The line containing "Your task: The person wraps" marks the end: extract everything from the first line of the data through that line, exactly, with no pictures.

**Exercise materials:**
:::::
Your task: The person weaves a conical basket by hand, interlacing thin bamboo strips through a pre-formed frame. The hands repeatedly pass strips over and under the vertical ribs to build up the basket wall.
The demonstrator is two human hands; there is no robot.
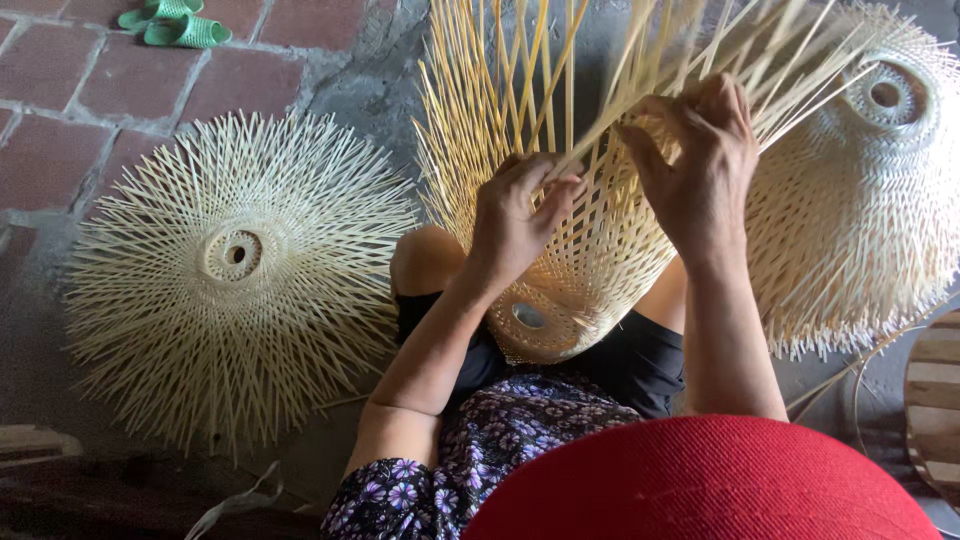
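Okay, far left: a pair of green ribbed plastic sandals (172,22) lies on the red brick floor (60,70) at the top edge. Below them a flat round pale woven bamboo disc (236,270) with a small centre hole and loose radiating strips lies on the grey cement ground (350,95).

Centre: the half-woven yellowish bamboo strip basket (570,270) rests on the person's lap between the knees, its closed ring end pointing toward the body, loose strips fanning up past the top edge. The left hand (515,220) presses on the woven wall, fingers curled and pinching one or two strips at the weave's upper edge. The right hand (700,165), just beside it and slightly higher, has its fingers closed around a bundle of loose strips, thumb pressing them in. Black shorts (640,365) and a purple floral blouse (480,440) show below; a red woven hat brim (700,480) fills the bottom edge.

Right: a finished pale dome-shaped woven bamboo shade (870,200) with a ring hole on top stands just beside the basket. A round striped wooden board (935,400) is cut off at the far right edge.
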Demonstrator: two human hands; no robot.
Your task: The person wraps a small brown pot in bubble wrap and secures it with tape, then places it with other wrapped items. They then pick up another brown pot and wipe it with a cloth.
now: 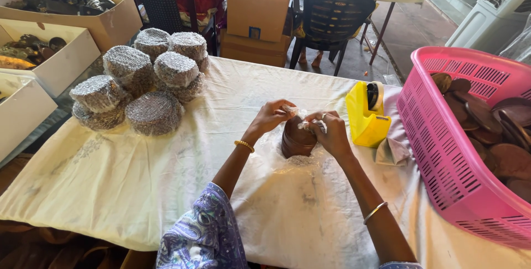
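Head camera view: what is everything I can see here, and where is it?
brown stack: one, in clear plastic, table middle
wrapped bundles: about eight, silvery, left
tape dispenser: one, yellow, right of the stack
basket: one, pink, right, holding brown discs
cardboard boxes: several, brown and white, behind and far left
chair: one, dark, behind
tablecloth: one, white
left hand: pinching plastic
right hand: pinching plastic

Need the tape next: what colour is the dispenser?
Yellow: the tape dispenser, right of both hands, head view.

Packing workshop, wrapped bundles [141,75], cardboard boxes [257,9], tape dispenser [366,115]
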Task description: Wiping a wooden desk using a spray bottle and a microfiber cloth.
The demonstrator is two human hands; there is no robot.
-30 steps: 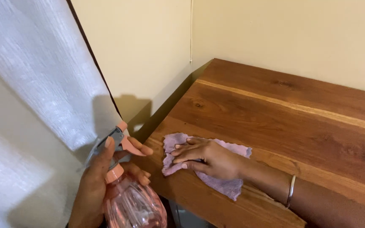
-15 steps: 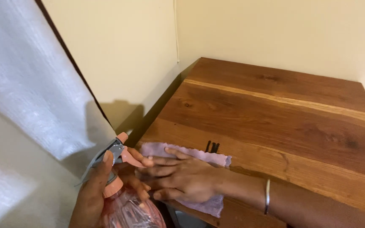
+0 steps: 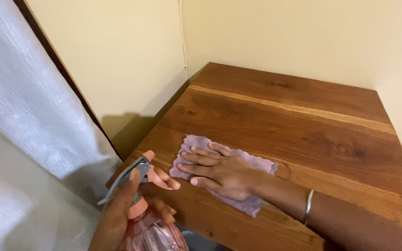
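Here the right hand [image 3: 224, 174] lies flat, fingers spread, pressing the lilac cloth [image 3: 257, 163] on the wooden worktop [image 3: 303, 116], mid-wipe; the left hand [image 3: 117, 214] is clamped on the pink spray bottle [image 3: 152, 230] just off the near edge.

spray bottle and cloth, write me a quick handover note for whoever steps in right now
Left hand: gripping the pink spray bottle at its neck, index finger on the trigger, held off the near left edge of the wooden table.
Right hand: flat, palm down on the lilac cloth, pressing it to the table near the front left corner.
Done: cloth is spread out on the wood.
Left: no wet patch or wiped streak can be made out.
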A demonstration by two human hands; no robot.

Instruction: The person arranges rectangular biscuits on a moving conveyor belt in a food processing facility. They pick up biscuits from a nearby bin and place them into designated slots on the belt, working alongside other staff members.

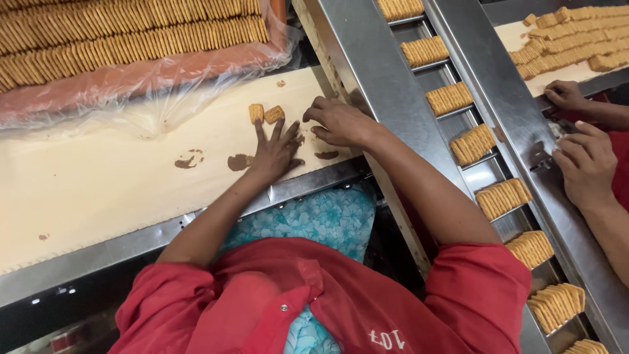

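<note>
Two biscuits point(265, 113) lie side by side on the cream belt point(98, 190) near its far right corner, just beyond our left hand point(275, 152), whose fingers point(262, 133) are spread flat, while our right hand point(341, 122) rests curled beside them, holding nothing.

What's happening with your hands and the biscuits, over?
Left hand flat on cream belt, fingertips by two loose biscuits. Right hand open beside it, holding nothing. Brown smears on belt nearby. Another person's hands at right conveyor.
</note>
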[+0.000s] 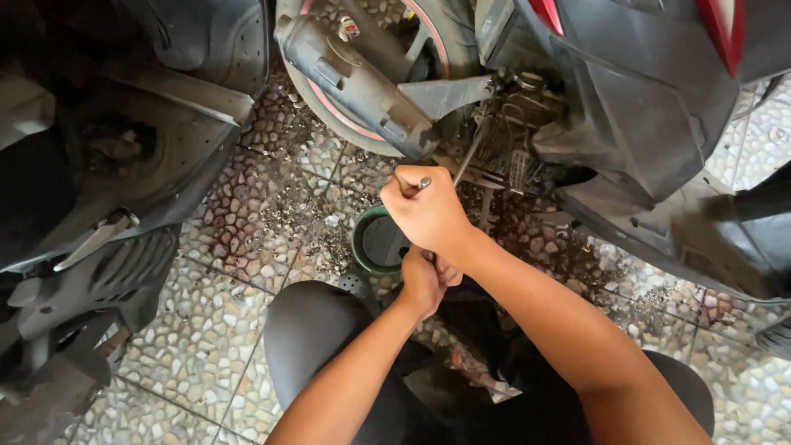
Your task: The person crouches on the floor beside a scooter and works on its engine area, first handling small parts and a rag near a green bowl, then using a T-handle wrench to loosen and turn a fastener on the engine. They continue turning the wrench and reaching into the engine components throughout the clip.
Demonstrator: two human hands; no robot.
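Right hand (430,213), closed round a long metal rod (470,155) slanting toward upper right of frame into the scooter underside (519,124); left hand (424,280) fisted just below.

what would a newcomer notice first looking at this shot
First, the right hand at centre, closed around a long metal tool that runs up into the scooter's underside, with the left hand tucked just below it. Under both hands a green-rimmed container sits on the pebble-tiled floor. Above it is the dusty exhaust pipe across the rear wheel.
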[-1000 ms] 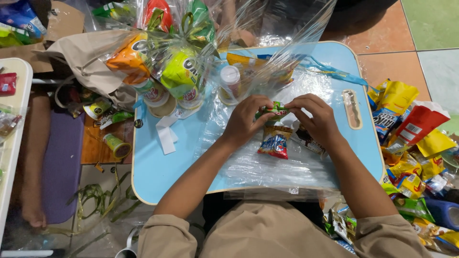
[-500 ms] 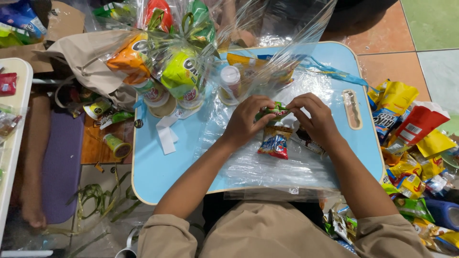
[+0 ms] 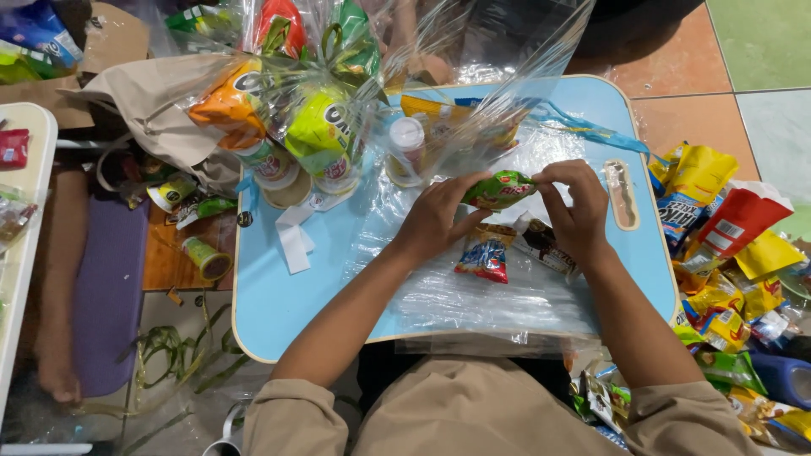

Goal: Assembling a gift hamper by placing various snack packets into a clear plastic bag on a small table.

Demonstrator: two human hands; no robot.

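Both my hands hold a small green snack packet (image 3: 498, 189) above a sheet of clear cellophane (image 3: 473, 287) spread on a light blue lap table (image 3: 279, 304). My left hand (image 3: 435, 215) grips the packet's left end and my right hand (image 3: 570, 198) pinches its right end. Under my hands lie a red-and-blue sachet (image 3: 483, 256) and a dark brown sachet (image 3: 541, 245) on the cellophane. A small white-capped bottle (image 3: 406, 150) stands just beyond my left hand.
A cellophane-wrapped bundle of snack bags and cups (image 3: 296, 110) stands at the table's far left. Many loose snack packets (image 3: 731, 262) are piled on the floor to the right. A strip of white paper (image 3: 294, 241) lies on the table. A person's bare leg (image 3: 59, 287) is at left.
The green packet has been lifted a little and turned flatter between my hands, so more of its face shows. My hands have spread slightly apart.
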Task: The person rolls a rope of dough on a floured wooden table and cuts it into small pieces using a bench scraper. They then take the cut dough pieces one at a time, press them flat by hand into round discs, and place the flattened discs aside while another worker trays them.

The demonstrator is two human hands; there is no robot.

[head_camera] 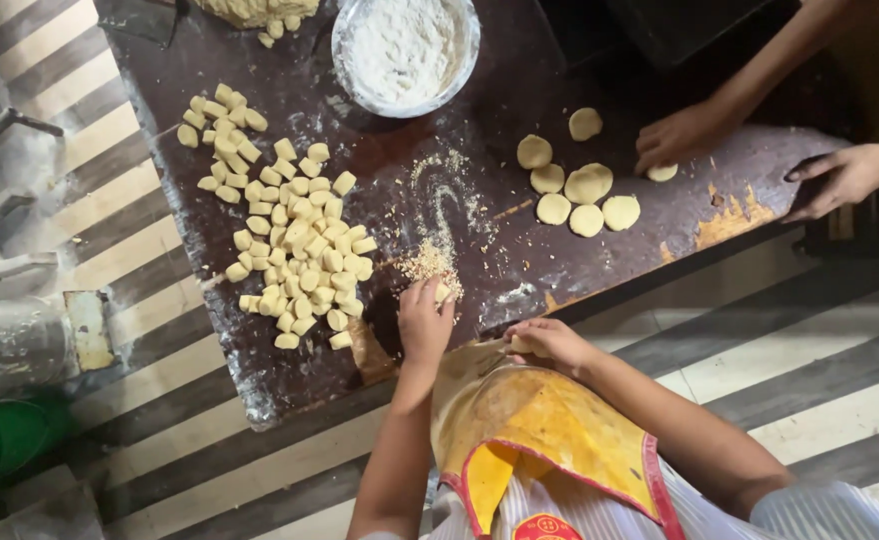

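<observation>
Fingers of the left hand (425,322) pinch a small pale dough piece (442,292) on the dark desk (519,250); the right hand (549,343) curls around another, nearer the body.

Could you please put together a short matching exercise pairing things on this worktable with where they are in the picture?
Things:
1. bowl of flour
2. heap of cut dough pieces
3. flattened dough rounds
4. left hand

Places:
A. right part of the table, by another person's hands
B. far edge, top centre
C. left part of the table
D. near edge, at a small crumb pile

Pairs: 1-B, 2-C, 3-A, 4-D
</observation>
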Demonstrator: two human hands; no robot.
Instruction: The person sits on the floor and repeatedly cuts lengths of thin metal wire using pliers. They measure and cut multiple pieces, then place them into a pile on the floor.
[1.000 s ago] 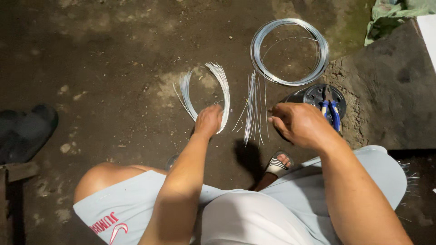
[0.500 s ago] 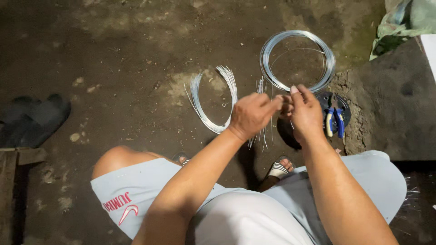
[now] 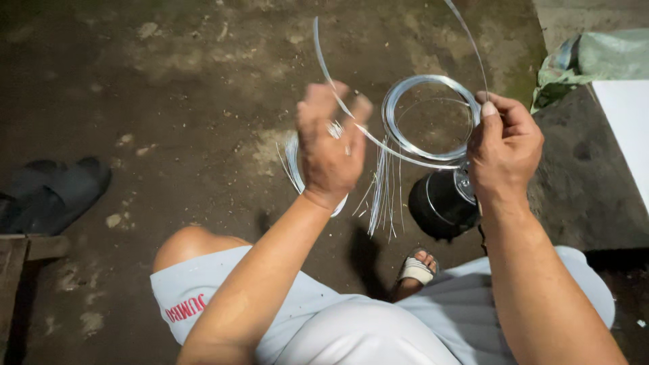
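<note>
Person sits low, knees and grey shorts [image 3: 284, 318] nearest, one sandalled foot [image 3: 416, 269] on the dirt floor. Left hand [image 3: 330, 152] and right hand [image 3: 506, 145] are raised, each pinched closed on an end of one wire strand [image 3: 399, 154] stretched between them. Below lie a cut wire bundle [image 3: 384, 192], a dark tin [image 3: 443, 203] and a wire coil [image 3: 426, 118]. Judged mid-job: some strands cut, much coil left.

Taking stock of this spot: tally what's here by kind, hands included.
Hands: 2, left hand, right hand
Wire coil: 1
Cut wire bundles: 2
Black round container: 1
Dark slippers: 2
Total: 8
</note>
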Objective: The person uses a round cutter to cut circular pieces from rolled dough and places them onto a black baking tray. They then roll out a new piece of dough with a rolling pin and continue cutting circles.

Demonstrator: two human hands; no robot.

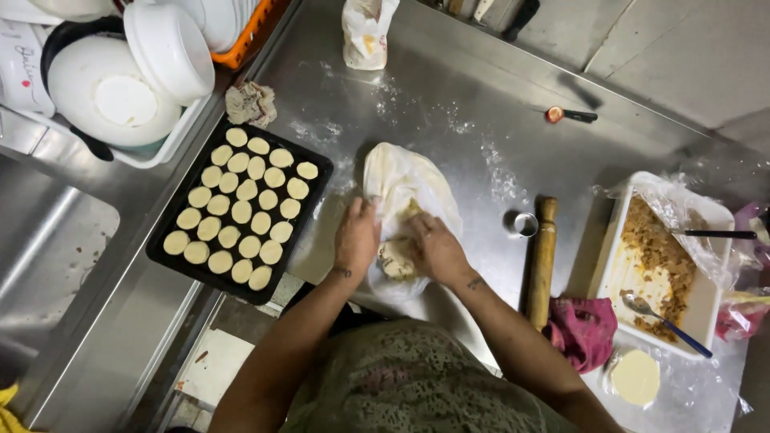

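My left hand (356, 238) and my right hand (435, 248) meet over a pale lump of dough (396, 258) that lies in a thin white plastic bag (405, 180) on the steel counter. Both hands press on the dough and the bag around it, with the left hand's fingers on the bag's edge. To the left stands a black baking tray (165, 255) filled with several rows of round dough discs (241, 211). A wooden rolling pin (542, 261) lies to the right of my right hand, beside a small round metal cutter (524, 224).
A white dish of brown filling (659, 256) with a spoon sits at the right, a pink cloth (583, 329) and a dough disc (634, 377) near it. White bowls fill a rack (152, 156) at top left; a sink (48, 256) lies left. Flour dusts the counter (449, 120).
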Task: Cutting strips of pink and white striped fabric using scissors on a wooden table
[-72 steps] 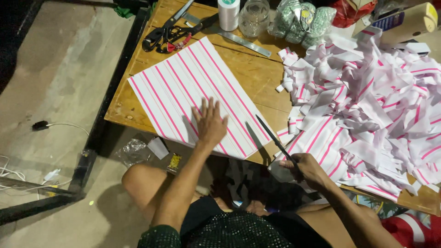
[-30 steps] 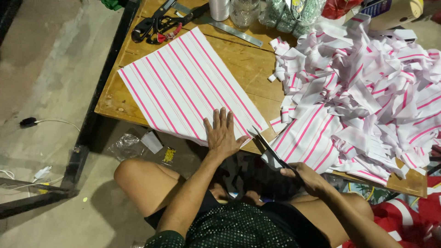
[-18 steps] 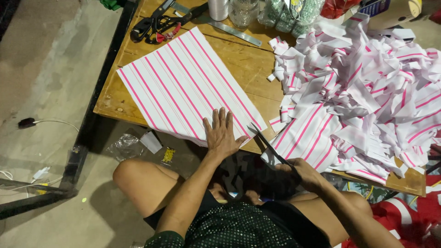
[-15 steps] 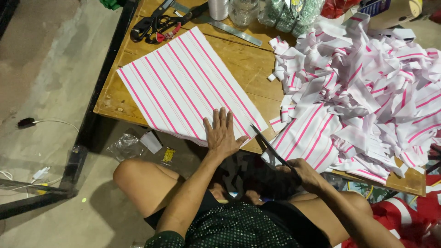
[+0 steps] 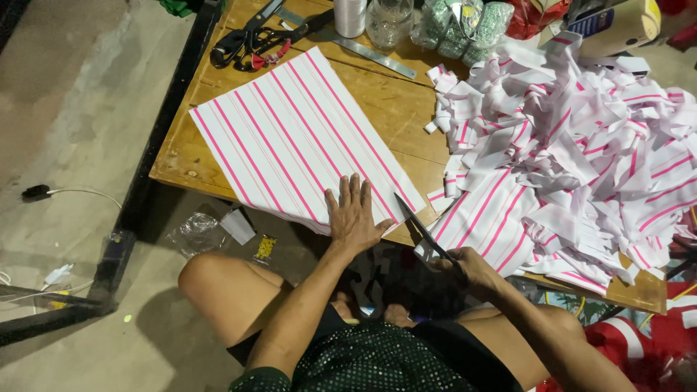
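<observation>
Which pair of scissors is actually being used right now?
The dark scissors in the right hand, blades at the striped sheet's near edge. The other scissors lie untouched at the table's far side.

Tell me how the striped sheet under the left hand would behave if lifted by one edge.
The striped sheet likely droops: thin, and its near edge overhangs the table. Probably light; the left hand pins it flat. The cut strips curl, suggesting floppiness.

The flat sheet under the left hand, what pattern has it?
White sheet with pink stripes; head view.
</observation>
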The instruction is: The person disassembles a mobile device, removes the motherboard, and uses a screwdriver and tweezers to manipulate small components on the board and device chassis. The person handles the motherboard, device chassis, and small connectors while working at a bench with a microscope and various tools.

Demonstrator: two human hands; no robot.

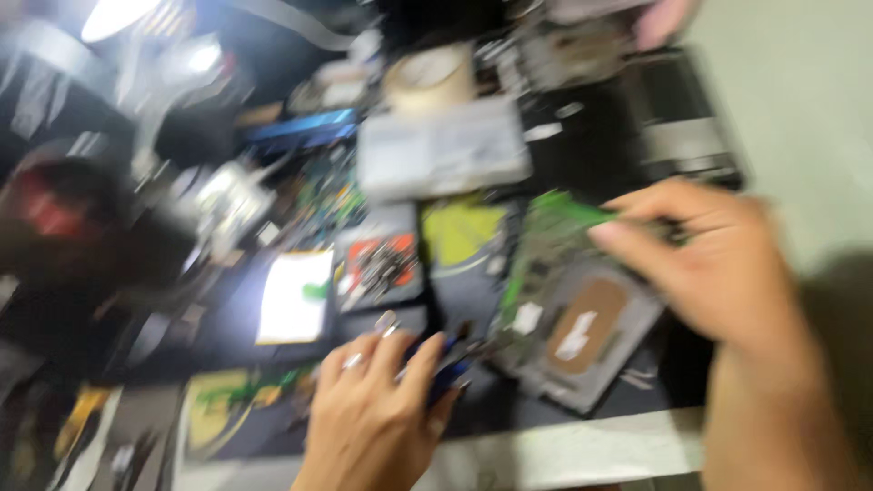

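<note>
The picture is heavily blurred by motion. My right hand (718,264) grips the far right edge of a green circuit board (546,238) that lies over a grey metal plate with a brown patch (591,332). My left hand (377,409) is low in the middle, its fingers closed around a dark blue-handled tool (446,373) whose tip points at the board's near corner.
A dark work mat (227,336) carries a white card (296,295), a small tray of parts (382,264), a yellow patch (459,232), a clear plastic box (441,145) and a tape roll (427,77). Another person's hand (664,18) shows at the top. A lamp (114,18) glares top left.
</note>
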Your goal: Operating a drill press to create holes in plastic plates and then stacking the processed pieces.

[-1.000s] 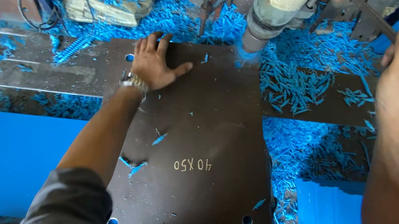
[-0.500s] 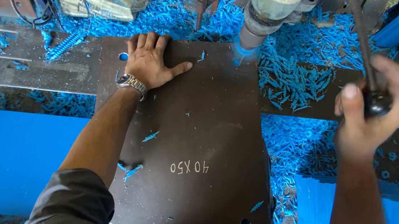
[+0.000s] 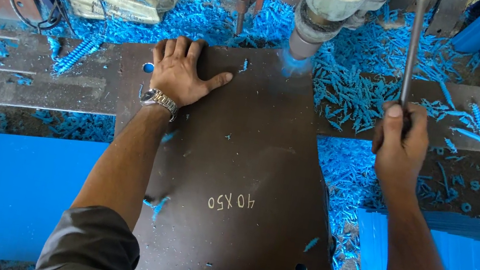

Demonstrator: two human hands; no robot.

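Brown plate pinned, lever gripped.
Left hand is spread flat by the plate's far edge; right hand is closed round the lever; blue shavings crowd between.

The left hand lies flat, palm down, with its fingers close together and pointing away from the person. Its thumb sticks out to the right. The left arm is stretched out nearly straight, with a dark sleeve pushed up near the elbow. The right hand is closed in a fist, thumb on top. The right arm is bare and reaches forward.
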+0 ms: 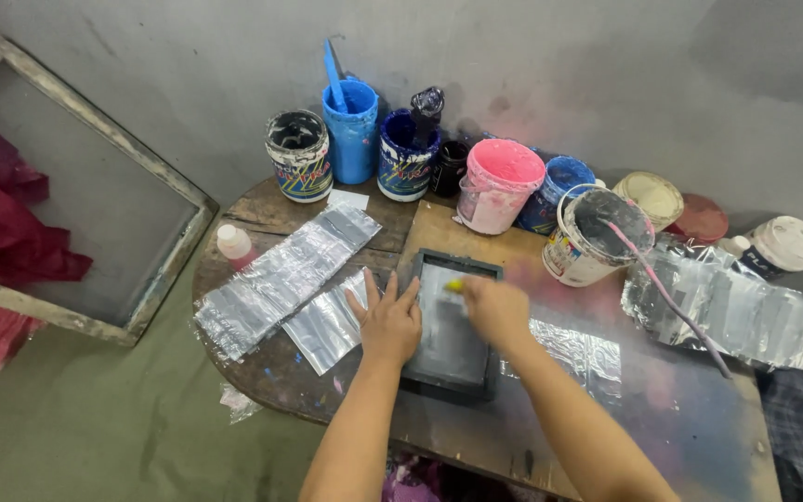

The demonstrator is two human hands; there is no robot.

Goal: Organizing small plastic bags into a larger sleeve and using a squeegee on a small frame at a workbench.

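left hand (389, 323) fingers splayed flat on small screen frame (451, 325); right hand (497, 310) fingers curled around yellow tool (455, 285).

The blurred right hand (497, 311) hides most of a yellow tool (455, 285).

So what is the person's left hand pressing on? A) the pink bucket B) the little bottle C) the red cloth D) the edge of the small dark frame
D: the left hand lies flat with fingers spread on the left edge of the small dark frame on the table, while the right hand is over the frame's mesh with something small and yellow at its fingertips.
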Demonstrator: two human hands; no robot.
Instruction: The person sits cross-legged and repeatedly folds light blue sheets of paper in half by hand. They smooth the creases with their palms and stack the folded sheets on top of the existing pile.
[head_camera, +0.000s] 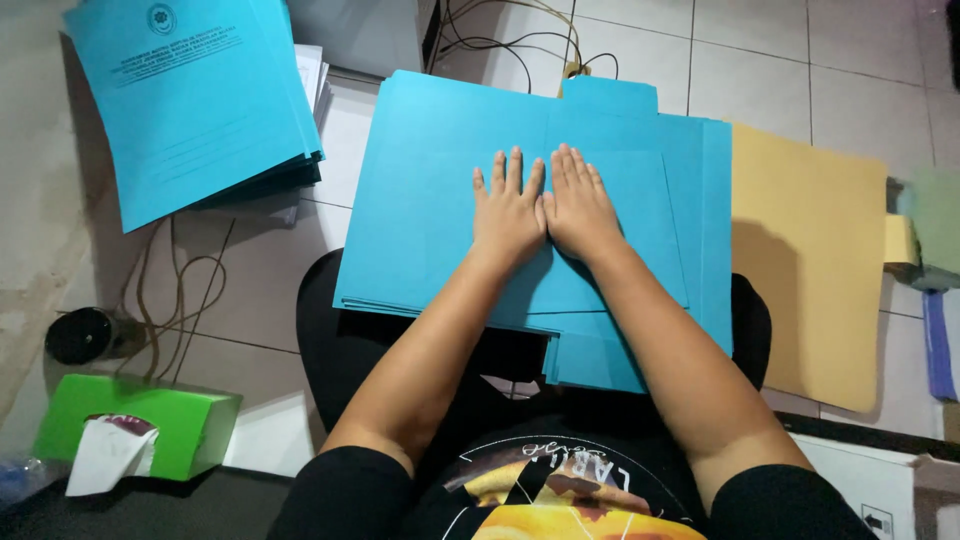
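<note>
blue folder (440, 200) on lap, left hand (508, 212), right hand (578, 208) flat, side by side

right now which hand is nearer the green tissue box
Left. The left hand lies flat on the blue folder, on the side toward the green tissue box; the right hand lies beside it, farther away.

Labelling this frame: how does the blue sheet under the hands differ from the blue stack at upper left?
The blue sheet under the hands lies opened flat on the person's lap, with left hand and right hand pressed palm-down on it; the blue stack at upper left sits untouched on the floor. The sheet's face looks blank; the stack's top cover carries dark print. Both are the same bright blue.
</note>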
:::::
**Result of this exercise:**
Your task: The person weaves a conical basket by hand, interlacing thin bamboo strips through a pre-formed frame. The hands repeatedly pass strips over and under the vertical ribs to build up the basket wall.
The demonstrator is two human hands; there is no robot.
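Okay, far left: a pair of green ribbed plastic sandals (172,22) lies on the red brick floor (60,70) at the top edge. Below them a flat round pale woven bamboo disc (236,270) with a small centre hole and loose radiating strips lies on the grey cement ground (350,95).

Centre: the half-woven yellowish bamboo strip basket (570,270) rests on the person's lap between the knees, its closed ring end pointing toward the body, loose strips fanning up past the top edge. The left hand (515,220) presses on the woven wall, fingers curled and pinching one or two strips at the weave's upper edge. The right hand (700,165), just beside it and slightly higher, has its fingers closed around a bundle of loose strips, thumb pressing them in. Black shorts (640,365) and a purple floral blouse (480,440) show below; a red woven hat brim (700,480) fills the bottom edge.

Right: a finished pale dome-shaped woven bamboo shade (870,200) with a ring hole on top stands just beside the basket. A round striped wooden board (935,400) is cut off at the far right edge.
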Demonstrator: two human hands; no robot.
Your task: The person wraps a small brown pot in bubble wrap and secures it with tape, then places it with other wrapped items. They then pick up another brown pot and wipe it with a cloth.

Work on the exercise is finished.